• [REQUIRED WORK] Nothing but the lines from the start of the records through the line that contains "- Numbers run" is to be copied, and each is to be copied exactly.

• [TASK INPUTS]
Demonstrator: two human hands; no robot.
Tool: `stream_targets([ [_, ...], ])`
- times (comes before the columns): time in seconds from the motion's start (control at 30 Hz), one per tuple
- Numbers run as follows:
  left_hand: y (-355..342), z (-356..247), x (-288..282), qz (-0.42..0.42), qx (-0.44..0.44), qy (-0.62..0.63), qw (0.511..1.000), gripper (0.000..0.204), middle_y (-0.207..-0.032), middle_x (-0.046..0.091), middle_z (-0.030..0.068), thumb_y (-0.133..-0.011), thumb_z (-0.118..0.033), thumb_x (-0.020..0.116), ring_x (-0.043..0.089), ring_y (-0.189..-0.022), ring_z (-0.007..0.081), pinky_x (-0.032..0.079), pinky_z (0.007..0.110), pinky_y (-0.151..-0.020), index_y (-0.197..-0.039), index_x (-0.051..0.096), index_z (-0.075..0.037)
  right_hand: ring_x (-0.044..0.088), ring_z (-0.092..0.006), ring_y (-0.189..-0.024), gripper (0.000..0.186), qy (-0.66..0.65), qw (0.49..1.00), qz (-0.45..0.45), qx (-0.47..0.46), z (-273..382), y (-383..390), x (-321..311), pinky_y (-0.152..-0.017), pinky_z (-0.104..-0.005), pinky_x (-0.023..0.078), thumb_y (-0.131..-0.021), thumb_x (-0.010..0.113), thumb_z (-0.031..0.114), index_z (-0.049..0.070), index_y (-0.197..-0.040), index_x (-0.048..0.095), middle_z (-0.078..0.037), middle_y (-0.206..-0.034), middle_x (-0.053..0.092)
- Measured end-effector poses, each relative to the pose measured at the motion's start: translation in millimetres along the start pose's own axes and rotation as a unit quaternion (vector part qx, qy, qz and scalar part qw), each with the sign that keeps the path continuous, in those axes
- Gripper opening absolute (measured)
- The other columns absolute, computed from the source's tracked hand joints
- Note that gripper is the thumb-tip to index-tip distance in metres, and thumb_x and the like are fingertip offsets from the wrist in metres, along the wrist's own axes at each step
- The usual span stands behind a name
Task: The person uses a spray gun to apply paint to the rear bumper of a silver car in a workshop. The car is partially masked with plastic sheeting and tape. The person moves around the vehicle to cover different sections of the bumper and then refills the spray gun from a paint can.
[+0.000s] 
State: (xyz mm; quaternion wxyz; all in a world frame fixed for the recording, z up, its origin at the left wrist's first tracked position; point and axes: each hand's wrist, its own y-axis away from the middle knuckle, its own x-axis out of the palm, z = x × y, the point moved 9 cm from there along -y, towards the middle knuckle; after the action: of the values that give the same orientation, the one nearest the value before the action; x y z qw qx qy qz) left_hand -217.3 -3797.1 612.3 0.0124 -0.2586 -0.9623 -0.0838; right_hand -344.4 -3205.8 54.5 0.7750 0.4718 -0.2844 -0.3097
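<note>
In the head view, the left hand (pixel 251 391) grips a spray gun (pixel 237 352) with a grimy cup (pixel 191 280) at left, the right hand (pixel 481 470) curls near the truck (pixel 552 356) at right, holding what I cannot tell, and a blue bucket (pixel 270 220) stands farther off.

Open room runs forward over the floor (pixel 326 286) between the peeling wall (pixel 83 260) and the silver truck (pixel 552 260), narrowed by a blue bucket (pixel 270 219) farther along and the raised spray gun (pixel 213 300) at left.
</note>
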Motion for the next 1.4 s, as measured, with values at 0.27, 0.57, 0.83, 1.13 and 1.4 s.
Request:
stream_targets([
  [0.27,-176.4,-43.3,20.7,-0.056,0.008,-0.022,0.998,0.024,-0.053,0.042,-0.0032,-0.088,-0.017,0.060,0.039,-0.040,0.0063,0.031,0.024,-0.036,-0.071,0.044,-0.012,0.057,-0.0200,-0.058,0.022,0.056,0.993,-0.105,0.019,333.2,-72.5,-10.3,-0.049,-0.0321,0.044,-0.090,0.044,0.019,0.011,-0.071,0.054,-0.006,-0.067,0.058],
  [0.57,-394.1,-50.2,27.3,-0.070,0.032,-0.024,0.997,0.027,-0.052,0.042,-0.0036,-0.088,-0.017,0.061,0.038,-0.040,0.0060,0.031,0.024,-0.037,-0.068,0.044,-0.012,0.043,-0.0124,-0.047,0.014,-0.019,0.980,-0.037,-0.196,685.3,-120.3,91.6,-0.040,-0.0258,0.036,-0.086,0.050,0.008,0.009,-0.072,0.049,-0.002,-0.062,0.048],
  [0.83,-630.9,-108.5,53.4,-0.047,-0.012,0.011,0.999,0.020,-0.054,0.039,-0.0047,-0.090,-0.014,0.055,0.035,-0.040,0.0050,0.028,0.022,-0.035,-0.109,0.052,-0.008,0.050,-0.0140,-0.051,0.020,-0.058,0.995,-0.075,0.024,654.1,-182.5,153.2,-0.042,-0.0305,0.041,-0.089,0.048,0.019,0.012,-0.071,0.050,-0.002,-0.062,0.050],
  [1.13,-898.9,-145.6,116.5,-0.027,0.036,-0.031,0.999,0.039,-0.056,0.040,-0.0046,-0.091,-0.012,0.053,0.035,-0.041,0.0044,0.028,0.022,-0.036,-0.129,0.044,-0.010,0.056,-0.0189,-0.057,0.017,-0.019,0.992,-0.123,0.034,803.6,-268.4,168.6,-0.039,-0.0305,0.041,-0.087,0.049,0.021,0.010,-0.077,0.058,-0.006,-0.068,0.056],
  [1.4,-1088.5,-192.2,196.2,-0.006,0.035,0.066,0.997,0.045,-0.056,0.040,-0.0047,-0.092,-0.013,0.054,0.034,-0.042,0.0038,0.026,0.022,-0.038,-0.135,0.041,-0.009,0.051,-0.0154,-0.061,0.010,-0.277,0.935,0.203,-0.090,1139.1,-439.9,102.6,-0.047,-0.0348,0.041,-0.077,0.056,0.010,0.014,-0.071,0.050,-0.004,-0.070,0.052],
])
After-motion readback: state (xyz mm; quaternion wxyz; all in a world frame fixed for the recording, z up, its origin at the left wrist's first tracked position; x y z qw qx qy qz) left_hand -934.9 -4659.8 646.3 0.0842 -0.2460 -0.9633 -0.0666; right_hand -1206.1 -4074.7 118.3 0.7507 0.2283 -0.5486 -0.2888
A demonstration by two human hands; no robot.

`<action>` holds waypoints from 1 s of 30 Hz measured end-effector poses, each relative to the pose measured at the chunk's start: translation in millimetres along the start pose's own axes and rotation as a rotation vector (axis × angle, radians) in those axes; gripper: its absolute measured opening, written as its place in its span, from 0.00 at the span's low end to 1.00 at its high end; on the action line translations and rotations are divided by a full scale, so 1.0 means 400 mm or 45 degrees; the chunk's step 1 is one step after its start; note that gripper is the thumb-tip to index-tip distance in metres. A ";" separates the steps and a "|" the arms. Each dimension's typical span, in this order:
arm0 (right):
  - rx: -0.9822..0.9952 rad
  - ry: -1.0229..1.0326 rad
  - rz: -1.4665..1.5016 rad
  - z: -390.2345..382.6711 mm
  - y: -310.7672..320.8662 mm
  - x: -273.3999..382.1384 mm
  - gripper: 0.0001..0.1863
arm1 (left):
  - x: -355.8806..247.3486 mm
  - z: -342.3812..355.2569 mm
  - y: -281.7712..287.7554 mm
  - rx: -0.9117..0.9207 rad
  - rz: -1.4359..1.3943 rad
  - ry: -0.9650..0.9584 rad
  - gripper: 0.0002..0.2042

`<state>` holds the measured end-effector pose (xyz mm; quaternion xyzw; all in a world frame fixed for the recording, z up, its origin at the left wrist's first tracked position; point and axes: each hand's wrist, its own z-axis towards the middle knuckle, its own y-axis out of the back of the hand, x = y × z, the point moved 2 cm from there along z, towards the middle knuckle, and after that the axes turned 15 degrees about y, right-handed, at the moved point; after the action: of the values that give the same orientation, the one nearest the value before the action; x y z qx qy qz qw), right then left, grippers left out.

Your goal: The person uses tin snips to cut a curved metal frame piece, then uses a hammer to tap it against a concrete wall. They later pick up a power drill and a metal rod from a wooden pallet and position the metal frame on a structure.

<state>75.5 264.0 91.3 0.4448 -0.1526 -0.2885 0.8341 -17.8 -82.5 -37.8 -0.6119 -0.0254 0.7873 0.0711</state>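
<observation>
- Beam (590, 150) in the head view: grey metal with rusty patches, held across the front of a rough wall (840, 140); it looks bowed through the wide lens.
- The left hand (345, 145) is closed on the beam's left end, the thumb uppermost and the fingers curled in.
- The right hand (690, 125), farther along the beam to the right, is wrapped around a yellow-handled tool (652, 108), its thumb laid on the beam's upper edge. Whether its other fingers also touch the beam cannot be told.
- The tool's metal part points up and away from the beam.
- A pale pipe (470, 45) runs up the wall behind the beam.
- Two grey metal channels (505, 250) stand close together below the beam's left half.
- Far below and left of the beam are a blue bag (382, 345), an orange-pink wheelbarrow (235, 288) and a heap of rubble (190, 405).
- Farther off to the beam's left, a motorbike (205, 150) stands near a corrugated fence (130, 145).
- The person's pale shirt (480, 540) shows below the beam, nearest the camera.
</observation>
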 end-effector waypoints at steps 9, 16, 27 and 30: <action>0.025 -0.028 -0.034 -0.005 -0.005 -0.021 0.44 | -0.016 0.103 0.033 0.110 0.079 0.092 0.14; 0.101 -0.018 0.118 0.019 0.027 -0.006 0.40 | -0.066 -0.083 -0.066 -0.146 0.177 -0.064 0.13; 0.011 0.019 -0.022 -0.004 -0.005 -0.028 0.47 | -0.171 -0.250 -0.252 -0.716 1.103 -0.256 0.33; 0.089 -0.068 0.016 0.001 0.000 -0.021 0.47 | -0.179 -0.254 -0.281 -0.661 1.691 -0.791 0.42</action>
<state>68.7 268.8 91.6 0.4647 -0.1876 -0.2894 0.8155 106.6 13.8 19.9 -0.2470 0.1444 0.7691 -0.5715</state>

• [RESPONSE TO THE TASK]
Demonstrator: two human hands; no robot.
Tool: `stream_targets([ [_, ...], ])`
- times (comes before the columns): time in seconds from the motion's start (control at 30 Hz), one per tuple
- Numbers run as follows:

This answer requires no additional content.